Organizations have increased their investment in data over the last few years, yet there is still a disconnect between what decision-makers believe about their data capabilities and what employees are facing on the ground.
According to a new study by Forrester and Tableau, data literacy and skills are valuable to businesses in the Asia-Pacific/ and Japan region. However, the adequacy and reach of existing data skills training are points of contention for decision-makers and rank-and-file personnel.
The majority of decision-makers in the APJ region believe their department can successfully provide critical data skills to its staff. However, just 40% of workers agree.
While most decision-makers increasingly expect data skills from every employee in every department, the study found that data skills training is not being provided effectively or consistently enough to meet this demand.
“It is encouraging to see businesses in the APJ region recognizing the critical role data plays in staying competitive. But the value of data can only be realized when all people – not just traditional data-focused roles – are able to draw insights and turn them into action, fast,” said JY Pook, senior vice president and general manager of Asia Pacific and Japan, Tableau at Salesforce.
“Businesses today must translate this recognition to commitment by investing in their people through training and development. Only then can they capitalize on the enormous opportunity in our high growth region and drive success.”
Not only does data literacy have a positive impact on business, but it also has a direct correlation with employee retention. According to the study, in Singapore, 83% of employees believe they will be more likely to remain at a company that adequately teaches them the data skills they need.
Currently, only 28% of businesses in the city-state provide data skills training to all employees – the lowest of any market examined internationally.

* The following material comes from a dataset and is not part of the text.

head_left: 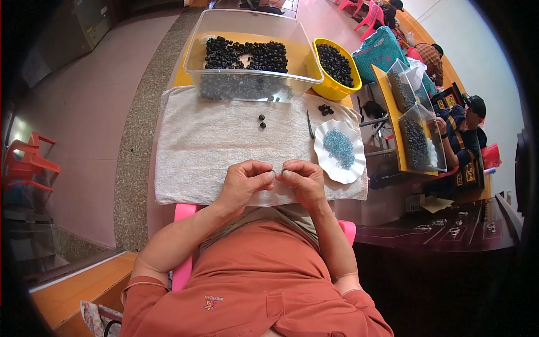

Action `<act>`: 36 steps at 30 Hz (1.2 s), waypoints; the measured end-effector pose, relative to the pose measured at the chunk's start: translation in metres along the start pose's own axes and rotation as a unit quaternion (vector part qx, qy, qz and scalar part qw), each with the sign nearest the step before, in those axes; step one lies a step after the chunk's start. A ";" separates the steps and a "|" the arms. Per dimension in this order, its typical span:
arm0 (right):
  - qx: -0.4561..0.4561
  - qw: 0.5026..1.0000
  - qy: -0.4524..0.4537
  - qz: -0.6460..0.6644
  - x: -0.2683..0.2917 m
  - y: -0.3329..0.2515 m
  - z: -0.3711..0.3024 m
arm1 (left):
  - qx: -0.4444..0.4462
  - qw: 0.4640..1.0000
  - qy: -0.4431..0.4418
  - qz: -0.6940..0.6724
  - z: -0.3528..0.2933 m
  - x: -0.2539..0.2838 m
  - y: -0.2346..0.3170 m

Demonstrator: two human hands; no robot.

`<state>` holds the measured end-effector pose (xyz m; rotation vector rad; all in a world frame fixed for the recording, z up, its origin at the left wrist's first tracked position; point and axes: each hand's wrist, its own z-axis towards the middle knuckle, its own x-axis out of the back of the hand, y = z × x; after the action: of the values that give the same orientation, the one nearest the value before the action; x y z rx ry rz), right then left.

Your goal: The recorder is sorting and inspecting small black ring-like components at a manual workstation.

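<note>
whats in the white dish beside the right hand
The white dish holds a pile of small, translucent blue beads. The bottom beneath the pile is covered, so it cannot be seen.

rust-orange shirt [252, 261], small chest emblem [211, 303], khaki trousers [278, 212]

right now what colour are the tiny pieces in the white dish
The tiny pieces are pale blue, best seen in the head view.
</note>
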<state>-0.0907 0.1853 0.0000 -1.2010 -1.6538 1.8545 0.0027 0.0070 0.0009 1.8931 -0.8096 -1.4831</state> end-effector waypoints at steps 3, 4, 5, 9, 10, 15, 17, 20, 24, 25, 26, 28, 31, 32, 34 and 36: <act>-0.021 0.999 0.013 0.022 -0.001 -0.003 -0.001 | -0.001 1.000 -0.001 0.002 -0.001 -0.002 0.001; -0.020 0.999 0.012 0.023 -0.002 -0.004 -0.002 | -0.001 1.000 0.000 0.005 -0.001 -0.003 0.001; -0.024 0.999 0.025 0.025 -0.005 -0.004 -0.002 | 0.000 1.000 0.001 0.004 0.000 -0.002 0.001; -0.015 0.999 0.040 0.023 -0.007 -0.002 -0.001 | -0.002 1.000 -0.003 0.011 0.001 0.000 0.000; -0.015 0.999 0.039 0.024 -0.007 -0.002 0.000 | -0.002 1.000 -0.003 0.011 0.002 0.000 0.000; 0.079 0.994 0.014 -0.080 -0.008 0.004 0.004 | 0.006 1.000 0.003 0.012 -0.001 -0.004 0.004; 0.080 0.993 0.009 -0.084 -0.014 0.002 0.004 | 0.006 1.000 0.002 0.010 -0.001 -0.004 0.004; 0.078 0.993 0.001 -0.090 -0.016 0.002 0.004 | 0.008 1.000 -0.008 -0.004 -0.001 -0.002 0.003; 0.071 0.993 0.001 -0.096 -0.019 0.001 0.002 | 0.008 1.000 -0.007 -0.012 -0.001 -0.001 0.003; 0.071 0.993 0.001 -0.096 -0.020 0.001 0.002 | 0.010 1.000 -0.006 -0.013 -0.001 -0.001 0.003; 0.076 0.992 -0.005 -0.102 -0.019 0.000 0.002 | 0.010 1.000 -0.006 -0.013 -0.001 -0.002 0.004; 0.082 0.991 -0.011 -0.108 -0.019 -0.001 0.002 | 0.015 1.000 0.005 -0.017 -0.002 -0.003 0.005; 0.069 0.988 0.004 -0.135 -0.021 -0.002 0.000 | 0.017 1.000 0.005 -0.026 -0.001 -0.001 0.003; 0.075 0.986 0.004 -0.146 -0.021 -0.003 -0.001 | 0.017 1.000 0.005 -0.025 -0.001 -0.002 0.004; 0.080 0.985 0.004 -0.156 -0.022 -0.003 -0.002 | 0.021 0.999 0.013 -0.028 -0.002 -0.003 0.005; 0.124 0.970 0.019 -0.210 -0.025 -0.004 -0.003 | 0.019 0.999 0.012 -0.029 -0.002 -0.003 0.004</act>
<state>-0.0753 0.1691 0.0120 -0.7136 -1.4622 1.6922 0.0032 0.0068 0.0058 1.9730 -0.7834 -1.4868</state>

Damien Joseph, Associate Professor of Information at Nanyang Technological University’s Nanyang Business School, said that organisations that resist a data-driven culture are sabotaging themselves.
“We have long known that data-driven decision-making results in higher levels of productivity and profitability. The results of this study continue to show the benefits of data literacy and data training in the form of better decision-making, greater customer experience, and improved employee retention,” he said.
In 2020, it was estimated that the data skills gap was costing Singapore as much as S$5.1 billion annually. Meanwhile, a new report from AWS revealed that across key economies in APAC, the number of workers that will require digital and cloud-based skills will grow by 500%, from 149 million workers today to 819 million workers in 2025.
“To achieve this level of skilling in the six countries, the average worker will need to gain seven new digital skills by 2025, and 5.7 billion digital skill trainings will be required,” the survey added.
The study polled 2,000 executives, decision-makers and rank-and-file workers across 10 markets in APJ.